Hilir mudik orang mencari rumput, pria-pria berotot penjual rakit bambu, dan anak-anak pengusung gesik, semuanga tinggal kenangan. Kenangan yang tak bisa dilupakan oleh sebagian masyarakat Desa Pojok, yang ikut menjadi pelaku dan saksi cerita sekitar 30, 40, 50 tahun yang lalu. Ya, cerita-cerita itu tinggallah sebuah cerita kenangan, yang akan semakin terlupakan seiring berlalunya waktu. Cerita dan kisah yang menggambarkan suatu kesatuan alam ciptaan, dan bagaimana manusia memelihara dan memuliakan alam dan Sang Pencipta dalam kondisi dan situasi saat itu. Itulah sebuah kearifan lokal yang semakin menghilang, tergantikan oleh budaya milenial. Sebuah dunia yang hilang, Kali Bendo - The Lost World.

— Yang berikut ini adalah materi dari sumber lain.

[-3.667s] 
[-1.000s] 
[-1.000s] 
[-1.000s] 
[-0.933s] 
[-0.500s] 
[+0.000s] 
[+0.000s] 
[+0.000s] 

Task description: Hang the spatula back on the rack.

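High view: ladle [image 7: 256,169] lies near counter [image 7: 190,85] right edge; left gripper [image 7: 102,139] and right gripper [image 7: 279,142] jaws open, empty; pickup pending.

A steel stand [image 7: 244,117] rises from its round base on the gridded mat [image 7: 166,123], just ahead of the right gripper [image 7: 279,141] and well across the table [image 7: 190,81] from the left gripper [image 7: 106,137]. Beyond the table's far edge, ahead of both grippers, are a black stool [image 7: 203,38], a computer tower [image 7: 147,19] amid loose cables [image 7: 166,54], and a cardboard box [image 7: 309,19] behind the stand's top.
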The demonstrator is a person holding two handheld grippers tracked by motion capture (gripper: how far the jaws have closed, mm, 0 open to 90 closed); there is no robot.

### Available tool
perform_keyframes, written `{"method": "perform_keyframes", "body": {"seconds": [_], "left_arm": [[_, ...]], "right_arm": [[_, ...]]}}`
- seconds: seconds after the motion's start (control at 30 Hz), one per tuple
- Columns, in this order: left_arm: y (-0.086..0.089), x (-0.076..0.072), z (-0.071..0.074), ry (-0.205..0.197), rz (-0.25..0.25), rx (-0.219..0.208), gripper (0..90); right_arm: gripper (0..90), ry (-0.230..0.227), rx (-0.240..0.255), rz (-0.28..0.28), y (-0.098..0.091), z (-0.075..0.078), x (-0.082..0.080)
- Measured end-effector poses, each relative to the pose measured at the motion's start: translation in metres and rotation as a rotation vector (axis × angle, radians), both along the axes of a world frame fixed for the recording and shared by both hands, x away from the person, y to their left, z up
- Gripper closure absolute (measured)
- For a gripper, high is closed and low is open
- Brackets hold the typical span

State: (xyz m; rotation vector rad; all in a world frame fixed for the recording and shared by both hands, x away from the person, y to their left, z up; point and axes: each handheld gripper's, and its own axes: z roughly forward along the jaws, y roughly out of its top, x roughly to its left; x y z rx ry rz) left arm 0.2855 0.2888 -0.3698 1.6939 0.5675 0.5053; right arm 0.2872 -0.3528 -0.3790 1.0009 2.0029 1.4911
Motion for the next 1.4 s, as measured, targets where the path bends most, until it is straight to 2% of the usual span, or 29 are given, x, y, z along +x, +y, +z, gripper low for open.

Ya, kini situasi dan kondisi berganti. Kemajuan jaman dan perkembangan tehnologi telah membuka cakrawala serta pengetahuan dan pemahaman baru tentang alam ciptaan, dan bagaimana manusia memuliakan alam dan Sang Pencipta. Kesatuan alam ciptaan dan manusia tetaplah terjaga. Manusia tetap memuliakan alam ciptaan dan Sang Penciptanya dalam bentuk dan aktualisasi yang berbeda.
Setelah Kali Bendo ditinggalkan orang, suasana sekitar menjadi sepi dan tak terawat. Namun masyarakat Desa Pojok tidaklah melupakan Sang Pencipta. Mereka tetap merupakan masyarakat religius, memuji dan memuliakan Sang Pencipta menurut keyakinan mereka masing-masing.